#### What you should do:
When the line containing "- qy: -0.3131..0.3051" appears in the data below, begin copying there and stop only after the line containing "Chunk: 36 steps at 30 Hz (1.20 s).".

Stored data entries
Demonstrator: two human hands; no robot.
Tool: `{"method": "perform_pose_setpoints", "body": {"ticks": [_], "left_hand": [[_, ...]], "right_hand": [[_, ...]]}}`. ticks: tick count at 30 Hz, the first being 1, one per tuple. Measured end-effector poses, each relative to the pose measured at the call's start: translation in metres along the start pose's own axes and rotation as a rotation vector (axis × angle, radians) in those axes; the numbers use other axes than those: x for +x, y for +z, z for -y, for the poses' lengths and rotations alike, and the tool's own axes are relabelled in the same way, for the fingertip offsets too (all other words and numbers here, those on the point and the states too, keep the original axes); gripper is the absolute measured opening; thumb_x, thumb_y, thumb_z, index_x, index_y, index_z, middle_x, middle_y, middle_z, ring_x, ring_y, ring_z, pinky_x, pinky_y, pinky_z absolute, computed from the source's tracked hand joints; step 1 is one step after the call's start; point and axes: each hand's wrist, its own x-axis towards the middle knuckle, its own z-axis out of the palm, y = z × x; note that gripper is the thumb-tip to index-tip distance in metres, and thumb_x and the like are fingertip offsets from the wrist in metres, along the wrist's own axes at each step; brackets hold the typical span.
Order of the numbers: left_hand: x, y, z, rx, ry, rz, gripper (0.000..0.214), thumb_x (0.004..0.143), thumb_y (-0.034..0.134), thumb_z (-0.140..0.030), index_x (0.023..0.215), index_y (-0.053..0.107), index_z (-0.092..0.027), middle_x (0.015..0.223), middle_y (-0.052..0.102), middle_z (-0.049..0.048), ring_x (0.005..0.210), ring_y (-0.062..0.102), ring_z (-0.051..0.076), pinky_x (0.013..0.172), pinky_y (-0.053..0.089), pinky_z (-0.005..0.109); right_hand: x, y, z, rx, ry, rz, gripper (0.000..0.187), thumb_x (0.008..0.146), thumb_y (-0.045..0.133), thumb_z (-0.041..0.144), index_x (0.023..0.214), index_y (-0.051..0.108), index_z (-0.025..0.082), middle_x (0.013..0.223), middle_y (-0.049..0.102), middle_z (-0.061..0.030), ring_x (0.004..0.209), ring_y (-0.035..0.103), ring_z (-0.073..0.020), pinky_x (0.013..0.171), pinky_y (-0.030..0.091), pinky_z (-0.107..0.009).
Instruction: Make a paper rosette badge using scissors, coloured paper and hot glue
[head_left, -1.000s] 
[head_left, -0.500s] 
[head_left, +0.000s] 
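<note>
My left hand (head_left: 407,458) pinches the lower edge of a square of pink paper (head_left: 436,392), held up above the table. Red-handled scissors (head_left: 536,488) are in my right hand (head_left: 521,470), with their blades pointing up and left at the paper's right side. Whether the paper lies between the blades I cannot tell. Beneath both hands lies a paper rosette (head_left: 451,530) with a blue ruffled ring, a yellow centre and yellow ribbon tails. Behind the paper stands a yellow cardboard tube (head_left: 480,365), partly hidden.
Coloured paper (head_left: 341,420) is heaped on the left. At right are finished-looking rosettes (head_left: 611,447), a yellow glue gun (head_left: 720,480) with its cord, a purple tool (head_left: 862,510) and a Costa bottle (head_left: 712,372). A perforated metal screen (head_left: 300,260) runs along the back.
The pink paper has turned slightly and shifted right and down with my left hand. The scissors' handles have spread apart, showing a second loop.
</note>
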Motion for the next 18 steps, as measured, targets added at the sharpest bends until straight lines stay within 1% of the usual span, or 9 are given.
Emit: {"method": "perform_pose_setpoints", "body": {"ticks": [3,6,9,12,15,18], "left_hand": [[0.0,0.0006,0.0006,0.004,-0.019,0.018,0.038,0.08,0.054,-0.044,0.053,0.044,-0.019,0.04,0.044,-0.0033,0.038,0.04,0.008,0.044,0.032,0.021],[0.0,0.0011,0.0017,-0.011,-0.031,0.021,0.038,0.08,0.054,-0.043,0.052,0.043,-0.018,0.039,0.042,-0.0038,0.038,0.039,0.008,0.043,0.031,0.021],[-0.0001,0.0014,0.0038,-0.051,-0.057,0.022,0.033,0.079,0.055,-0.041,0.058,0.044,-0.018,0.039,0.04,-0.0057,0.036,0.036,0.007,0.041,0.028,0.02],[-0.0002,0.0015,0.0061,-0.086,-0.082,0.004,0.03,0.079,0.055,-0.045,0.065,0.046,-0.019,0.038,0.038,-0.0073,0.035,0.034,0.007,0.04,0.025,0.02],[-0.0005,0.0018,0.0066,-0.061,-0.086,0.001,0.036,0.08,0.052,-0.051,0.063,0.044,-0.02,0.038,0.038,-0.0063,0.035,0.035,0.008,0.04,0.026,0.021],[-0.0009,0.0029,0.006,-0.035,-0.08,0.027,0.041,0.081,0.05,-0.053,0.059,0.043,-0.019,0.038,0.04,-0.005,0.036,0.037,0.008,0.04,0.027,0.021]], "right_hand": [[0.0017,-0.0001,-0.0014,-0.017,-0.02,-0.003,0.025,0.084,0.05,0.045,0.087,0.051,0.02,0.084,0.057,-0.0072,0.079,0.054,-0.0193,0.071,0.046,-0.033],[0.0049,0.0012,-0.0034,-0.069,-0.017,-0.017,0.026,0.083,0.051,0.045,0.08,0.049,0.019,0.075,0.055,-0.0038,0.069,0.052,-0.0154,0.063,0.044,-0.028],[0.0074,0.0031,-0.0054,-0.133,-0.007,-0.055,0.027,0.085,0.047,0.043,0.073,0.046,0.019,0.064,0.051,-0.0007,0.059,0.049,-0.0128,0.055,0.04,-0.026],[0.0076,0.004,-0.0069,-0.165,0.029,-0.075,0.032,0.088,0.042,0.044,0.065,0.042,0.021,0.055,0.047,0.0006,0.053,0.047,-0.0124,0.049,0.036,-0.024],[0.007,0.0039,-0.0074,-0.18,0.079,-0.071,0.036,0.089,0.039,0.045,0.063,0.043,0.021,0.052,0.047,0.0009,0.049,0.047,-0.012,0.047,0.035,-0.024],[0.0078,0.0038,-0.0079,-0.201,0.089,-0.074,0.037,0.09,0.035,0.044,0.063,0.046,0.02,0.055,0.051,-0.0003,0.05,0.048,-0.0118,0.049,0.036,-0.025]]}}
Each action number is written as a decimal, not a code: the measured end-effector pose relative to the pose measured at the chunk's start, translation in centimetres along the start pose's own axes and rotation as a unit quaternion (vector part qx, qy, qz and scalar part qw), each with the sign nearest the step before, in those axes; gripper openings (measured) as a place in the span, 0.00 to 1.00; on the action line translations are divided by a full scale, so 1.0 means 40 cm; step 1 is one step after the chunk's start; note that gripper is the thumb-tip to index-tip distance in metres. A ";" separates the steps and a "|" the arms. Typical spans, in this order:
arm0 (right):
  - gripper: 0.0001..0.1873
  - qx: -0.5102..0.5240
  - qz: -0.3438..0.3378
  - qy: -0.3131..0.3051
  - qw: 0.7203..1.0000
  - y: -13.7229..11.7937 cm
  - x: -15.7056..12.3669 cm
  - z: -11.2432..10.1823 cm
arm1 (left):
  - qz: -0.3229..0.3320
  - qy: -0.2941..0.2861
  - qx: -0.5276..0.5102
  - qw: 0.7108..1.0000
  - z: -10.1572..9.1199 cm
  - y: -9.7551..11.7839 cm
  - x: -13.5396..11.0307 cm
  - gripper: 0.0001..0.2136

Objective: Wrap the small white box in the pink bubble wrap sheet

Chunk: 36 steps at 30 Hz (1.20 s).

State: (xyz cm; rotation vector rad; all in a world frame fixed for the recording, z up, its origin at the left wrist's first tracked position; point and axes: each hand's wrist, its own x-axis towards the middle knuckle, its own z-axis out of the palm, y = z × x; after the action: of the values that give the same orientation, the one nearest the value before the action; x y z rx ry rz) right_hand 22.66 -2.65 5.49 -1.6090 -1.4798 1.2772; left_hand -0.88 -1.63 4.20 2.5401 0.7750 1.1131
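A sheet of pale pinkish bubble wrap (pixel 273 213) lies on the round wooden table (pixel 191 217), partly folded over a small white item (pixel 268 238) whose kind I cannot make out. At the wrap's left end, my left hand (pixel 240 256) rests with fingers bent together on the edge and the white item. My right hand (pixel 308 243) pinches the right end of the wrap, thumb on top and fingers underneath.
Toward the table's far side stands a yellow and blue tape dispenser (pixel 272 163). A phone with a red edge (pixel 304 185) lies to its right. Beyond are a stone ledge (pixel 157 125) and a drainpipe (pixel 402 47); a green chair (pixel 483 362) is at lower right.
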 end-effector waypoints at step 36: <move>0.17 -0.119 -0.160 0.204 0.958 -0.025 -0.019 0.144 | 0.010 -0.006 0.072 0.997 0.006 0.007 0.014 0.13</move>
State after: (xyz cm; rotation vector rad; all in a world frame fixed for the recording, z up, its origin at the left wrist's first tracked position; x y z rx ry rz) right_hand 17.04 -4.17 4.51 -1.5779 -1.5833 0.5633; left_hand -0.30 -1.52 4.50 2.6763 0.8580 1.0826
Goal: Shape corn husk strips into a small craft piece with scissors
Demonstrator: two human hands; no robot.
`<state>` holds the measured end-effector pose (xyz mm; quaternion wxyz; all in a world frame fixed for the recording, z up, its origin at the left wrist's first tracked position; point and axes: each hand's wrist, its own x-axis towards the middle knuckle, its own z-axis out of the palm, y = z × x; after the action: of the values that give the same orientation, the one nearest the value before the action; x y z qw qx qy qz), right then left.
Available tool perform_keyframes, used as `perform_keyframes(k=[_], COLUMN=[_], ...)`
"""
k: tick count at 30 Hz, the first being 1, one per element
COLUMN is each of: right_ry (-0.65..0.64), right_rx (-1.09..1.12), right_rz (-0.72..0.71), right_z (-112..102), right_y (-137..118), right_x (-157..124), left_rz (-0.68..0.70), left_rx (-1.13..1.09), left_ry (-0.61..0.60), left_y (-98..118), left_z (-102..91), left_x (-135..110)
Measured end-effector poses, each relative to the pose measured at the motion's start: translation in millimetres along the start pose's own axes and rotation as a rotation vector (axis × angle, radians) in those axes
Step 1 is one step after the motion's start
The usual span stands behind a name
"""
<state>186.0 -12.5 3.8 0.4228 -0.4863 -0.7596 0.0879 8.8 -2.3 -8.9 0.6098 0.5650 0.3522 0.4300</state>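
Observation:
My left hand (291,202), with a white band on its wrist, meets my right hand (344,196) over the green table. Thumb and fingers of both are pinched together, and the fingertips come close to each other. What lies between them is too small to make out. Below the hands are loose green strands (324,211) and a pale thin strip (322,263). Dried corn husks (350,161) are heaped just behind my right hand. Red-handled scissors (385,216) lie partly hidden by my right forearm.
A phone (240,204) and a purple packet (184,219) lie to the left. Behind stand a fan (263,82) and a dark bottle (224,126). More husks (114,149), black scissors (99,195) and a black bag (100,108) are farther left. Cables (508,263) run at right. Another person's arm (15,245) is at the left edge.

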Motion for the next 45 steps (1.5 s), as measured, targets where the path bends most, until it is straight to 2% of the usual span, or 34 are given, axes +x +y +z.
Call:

#### Solved problem:
  - qy: -0.3131..0.3051
  - qw: 0.7203..1.0000
  - y: -13.7229..11.7937 cm
  - x: -15.7056..12.3669 cm
  - z: -11.2432..10.1823 cm
arm1 (left):
  - qz: -0.3229..0.3320
  - qy: -0.2941..0.2861
  - qx: -0.5276..0.5102
  - qw: 0.7108..1.0000
  - z: -10.1572..9.1199 cm
  - y: -9.7551..11.7839 cm
  - x: -13.5396..11.0307 cm
  - gripper: 0.0001..0.2136

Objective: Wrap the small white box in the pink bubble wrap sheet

Chunk: 36 steps at 30 Hz (1.20 s).

No more output is required for this exercise.